Pero el pasado siempre vuelve
En 2014 fue condenado por la Corte Suprema de Chile a diez años y un día de prisión por los “secuestros y homicidios calificados” de los 23 obreros de Endesa. A eso se le añadieron otros procesamientos pendientes por casos de prisioneros desaparecidos; entre ellos, el estudiante Cornejo Fernández.
Pero inmediatamente después de conocerse la sentencia, y ya a horas de ingresar al penal de Punta Peuco, el represor puso los pies en polvorosa. Durante casi seis años Klug Rivera vivió tranquilamente en un pueblito alemán recostado sobre una orilla del Rhin, al sur de Colonia. La clave de su dicha era que Alemania no extradita a sus ciudadanos, y ya se sabe que posee aquella nacionalidad.
Pero en 2019, tuvo la desafortunada idea de viajar con su pareja a la ciudad italiana de Parma. Ella, también chilena e ingeniera de profesión, debía participar allí en un congreso profesional. Sin embargo, tal escapadita terminó para ellos del peor modo, cuando el represor fue arrestado en el recibidor del hotel, a raíz de un pedido de captura internacional que allí sí tenía vigencia.
Ya de regreso en Chile, se le concedió la gracia del arresto domiciliario. Y favorecido por la escasa vigilancia que sobre su cumplimiento realizaba la Policía de Investigaciones de ese país, Klug Rivera cometió sin problemas su segunda fuga.
Durante los primeros días de abril, la presencia espectral de Klug Rivera en la ciudad de Buenos Aires y su fallido intento de viajar a Europa, merecieron una amplia difusión en la prensa chilena. El pedido de su captura internacional –cursado por la oficina trasandina de Interpol a sus colegas locales– llegó al país una semana después.
La tramitación de esa solicitud aterrizó en el Juzgado Federal Nº 10, a cargo de Julián Ercolini, un magistrado con fama de “trabajar a reglamento” en casos como este, según los organismos de derechos humanos. Este pedido en particular no parecía ser una excepción.
Sin embargo, más allá de su presunta falta de voluntad, lo cierto fue que el personal de la División de Prófugos y Extradiciones de Interpol se tomó en serio su trabajo. Dicha pesquisa, por las características del asunto en cuestión y de la presa a capturar, suponía una guerra contra el reloj.
Su arranque investigativo fue establecido en el preciso momento en el cual, durante la mañana del 1º de abril, el represor abordó un taxi en Ezeiza para partir con rumbo desconocido. Aquello fue registrado por las cámaras de seguridad bajo el control de la PSA en el hall de la terminal aérea.
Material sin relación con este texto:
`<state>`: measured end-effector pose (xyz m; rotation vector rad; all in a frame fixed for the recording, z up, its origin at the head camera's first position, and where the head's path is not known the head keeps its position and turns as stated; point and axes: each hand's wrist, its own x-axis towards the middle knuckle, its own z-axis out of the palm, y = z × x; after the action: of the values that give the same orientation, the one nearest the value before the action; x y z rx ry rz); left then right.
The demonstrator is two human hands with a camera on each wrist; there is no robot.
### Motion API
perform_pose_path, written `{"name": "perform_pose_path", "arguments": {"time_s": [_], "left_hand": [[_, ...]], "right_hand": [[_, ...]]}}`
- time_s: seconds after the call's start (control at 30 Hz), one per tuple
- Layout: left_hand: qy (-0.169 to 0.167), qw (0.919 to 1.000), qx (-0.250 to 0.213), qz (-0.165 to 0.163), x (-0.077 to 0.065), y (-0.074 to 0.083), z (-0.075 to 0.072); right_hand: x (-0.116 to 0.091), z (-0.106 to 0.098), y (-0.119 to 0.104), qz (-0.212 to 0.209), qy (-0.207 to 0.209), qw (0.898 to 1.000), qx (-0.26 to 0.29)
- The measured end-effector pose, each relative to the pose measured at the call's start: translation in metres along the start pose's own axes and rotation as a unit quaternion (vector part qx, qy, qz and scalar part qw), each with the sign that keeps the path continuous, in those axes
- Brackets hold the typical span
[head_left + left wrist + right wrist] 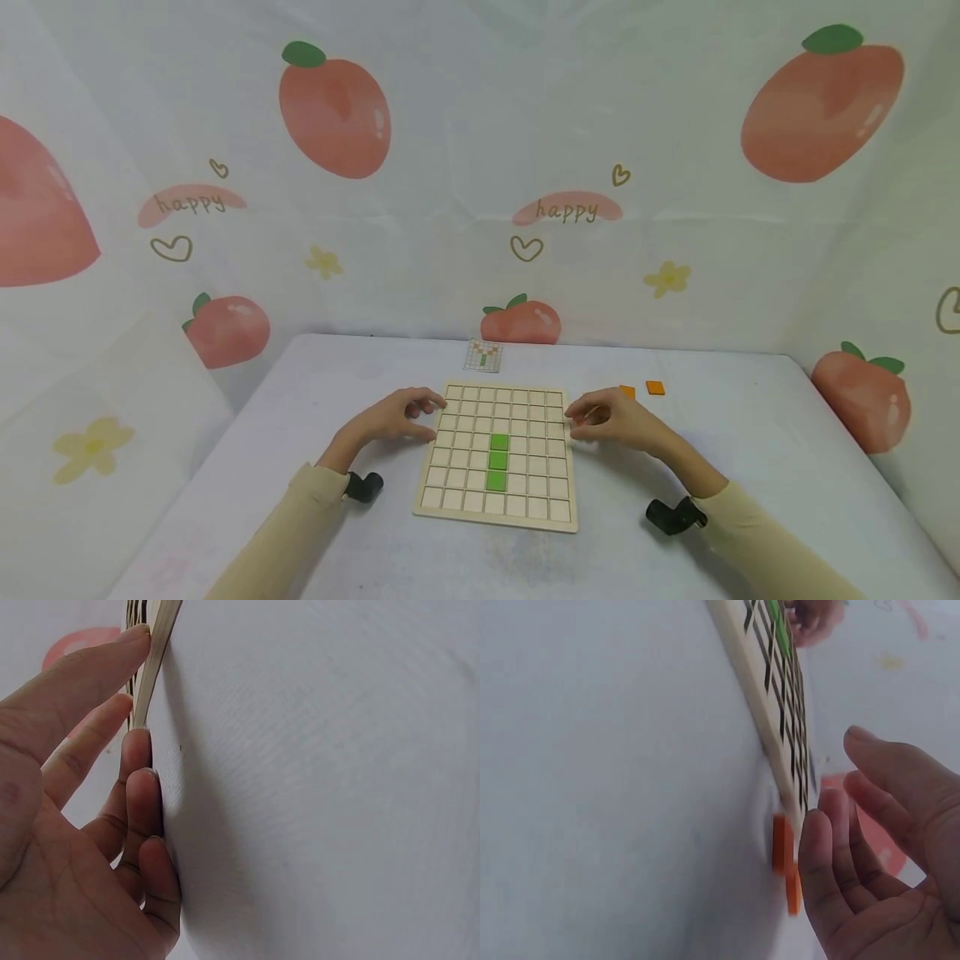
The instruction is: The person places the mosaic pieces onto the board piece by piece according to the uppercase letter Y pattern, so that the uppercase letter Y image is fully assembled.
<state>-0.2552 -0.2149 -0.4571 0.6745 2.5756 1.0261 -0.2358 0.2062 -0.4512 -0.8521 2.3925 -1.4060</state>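
Observation:
A square wooden grid board (459,457) lies on the white table with three green tiles (498,461) in one column, running from its middle toward the near edge. My left hand (397,415) is at the board's left side, thumb and fingertips right at the rim, fingers loosely bent. In the left wrist view the thumb overlaps the board's edge (160,656). On the opposite side my right hand (617,417) hovers by the right rim, relaxed and holding nothing. Two orange tiles (656,387) lie beyond the right hand, one partly hidden behind it.
A small printed card (483,356) with a coloured grid pattern lies behind the board. A white cloth with fruit prints (525,322) hangs behind the table (360,550) and along its sides. Black wrist cameras (675,516) are strapped to both forearms.

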Motion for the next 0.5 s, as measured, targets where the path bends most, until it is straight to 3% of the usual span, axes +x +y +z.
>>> {"name": "perform_pose_path", "arguments": {"time_s": [0.27, 0.5], "left_hand": [[0.001, 1.0, -0.002, -0.006, 0.0, 0.001, 0.001], [0.002, 1.0, -0.002, -0.003, 0.0, 0.002, 0.002]], "right_hand": [[-0.014, -0.025, 0.014, -0.002, 0.002, 1.0, -0.002], [-0.016, -0.027, 0.025, 0.003, 0.015, 1.0, -0.017]]}}
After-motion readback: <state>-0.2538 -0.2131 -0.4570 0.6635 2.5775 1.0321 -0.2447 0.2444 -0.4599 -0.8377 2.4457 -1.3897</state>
Había que reconstruir el trayecto de aquel vehículo. De modo que el siguiente paso consistió en una revisión de las cámaras instaladas en la autopista y también del material filmográfico reunido por el Centro de Monitoreo Urbano de la Policía de la Ciudad.
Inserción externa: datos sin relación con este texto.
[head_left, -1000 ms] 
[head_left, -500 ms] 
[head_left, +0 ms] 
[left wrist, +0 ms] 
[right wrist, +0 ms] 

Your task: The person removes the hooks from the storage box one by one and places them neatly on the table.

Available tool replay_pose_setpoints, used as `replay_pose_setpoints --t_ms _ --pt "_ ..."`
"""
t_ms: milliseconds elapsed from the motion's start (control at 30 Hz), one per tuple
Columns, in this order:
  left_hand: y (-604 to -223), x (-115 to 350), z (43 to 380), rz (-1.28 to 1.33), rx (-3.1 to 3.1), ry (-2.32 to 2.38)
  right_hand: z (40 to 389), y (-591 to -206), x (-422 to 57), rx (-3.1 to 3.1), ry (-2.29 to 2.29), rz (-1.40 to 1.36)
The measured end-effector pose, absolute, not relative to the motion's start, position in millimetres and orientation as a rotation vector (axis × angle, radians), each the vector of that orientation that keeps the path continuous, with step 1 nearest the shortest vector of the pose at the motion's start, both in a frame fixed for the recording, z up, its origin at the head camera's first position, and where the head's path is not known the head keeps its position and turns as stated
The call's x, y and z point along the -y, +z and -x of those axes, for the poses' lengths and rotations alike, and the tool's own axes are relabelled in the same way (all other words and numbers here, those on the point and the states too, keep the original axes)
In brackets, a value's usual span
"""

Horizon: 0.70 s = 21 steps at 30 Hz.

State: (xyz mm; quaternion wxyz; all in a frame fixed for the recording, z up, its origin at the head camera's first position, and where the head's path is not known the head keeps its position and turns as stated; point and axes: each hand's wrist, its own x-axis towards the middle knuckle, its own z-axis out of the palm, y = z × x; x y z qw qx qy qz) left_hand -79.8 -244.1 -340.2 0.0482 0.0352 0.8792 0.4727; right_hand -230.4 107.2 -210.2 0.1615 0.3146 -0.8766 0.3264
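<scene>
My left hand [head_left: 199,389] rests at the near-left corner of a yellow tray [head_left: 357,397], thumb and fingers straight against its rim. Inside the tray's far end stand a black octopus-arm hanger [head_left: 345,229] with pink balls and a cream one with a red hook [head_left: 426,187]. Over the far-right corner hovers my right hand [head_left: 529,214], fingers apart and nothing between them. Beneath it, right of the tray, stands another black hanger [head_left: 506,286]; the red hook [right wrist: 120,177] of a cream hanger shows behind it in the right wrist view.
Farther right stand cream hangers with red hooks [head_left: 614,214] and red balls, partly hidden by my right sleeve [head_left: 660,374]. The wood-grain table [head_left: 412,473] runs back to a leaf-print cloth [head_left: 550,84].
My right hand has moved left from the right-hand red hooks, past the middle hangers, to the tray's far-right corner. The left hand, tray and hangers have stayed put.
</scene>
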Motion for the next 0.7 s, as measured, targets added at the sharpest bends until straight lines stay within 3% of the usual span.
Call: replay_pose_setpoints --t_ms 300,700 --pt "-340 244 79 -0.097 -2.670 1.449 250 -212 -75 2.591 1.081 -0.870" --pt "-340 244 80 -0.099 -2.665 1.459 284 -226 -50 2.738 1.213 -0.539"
Así se pudo tener una idea aproximada de la zona en la cual el prófugo había descendido del vehículo. Pero eso no garantizaba que continuara allí.
Seguidamente, al actualizar la revisión de las cámaras, se vio una imagen de Klug Rivera durante la mañana el 10 de junio al ascender a un taxi en el barrio de Once. Ese mismo sistema de monitoreo lo exhibió al bajar de ese auto en la esquina de la avenida Belgrano con la calle 4 de Noviembre.
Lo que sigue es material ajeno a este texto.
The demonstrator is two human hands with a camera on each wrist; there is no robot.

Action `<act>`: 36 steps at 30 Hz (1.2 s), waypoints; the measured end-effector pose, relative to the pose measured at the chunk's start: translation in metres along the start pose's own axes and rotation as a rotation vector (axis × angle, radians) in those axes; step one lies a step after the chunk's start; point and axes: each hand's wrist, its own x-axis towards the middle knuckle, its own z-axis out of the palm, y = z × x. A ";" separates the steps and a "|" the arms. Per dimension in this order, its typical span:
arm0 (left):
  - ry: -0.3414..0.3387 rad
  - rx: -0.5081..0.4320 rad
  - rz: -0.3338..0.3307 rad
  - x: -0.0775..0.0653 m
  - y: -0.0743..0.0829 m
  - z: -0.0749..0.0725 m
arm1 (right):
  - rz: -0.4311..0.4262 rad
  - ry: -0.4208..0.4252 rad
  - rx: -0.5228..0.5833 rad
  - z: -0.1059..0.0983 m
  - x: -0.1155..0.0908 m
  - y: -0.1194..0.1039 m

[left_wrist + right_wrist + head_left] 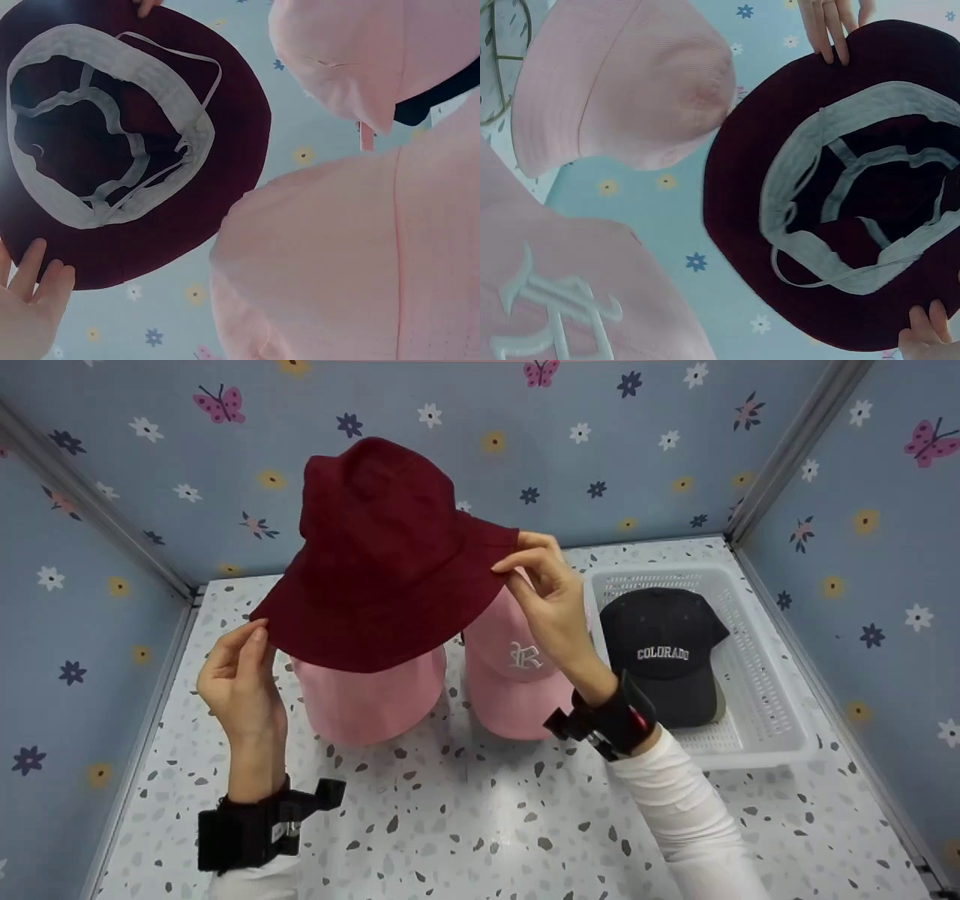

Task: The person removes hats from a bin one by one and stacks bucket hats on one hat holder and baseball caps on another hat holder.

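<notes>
A dark red bucket hat (375, 562) is held up by its brim between both hands, crown upward. My left hand (244, 682) pinches the brim's left edge, and my right hand (551, 607) pinches its right edge. From below, the left wrist view shows the hat's white inner band (56, 199) and a thin cord looped around it. Beneath the raised hat stands a pink bucket hat (375, 701), its top hidden. To its right is a pink cap (499, 660) with a white embroidered letter, partly covered by my right hand.
A white plastic basket (772, 697) stands on the right of the speckled table (480, 825). It holds a black cap (660, 645) reading COLORADO, with an olive edge (720, 701) of something under it. Flower-patterned panels (525, 450) enclose the back and sides.
</notes>
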 end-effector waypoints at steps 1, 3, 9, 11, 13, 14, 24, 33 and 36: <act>0.016 -0.018 -0.020 0.003 0.000 -0.001 | 0.003 -0.004 -0.003 0.002 0.001 0.002; 0.042 -0.049 -0.058 0.009 0.000 -0.002 | 0.009 -0.012 0.004 0.006 0.004 0.007; 0.099 -0.218 -0.199 0.029 -0.001 -0.007 | 0.061 -0.030 0.011 0.016 0.010 0.018; 0.119 -0.291 -0.267 0.036 -0.001 -0.010 | 0.104 -0.034 0.012 0.019 0.011 0.022; 0.130 -0.377 -0.339 0.041 -0.001 -0.015 | 0.148 -0.037 0.022 0.023 0.012 0.027; 0.133 -0.423 -0.375 0.044 -0.001 -0.018 | 0.170 -0.040 0.026 0.026 0.012 0.031; 0.166 -0.598 -0.664 0.058 -0.009 -0.051 | 0.328 -0.058 0.067 0.048 0.004 0.064; 0.043 -0.561 -0.681 0.056 -0.017 -0.077 | 0.355 -0.023 0.045 0.055 -0.020 0.083; 0.014 -0.567 -0.694 0.054 -0.018 -0.086 | 0.357 -0.016 0.046 0.056 -0.029 0.086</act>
Primera conjetura: el tipo estaría alojado en algún hotel de la zona. Por lo que, se efectuó un relevamiento de todos sus hospedajes. Al día siguiente se pudo determinar que el chileno se alojaba en el San Carlos, un pequeño hotel de dos estrellas sitiado en la calle Moreno 3054.
El dispositivo policial en torno al establecimiento tuvo que esperar hasta el mediodía del 12 de junio para que Klug Rivera se dejara ver. Fue cuando salió a la calle para dar un paseo.
En ese instante los policías lo rodearon. Y él, casi por instinto, levantó las manos con un dejo de resignación y, como si fuera un prisionero de guerra, solo murmuró su nombre y el grado militar que alguna vez había tenido.
Tras una breve escala en un calabozo del complejo policial situado entre la avenida Figueroa Alcorta y la calle Cavia, el “Carnicero de Bio Bio” –como lo llama la prensa de su país– fue expulsado de la Argentina.
Ahora languidece en un pabellón del penal chileno de Punta Peuco, en las afueras de Santiago.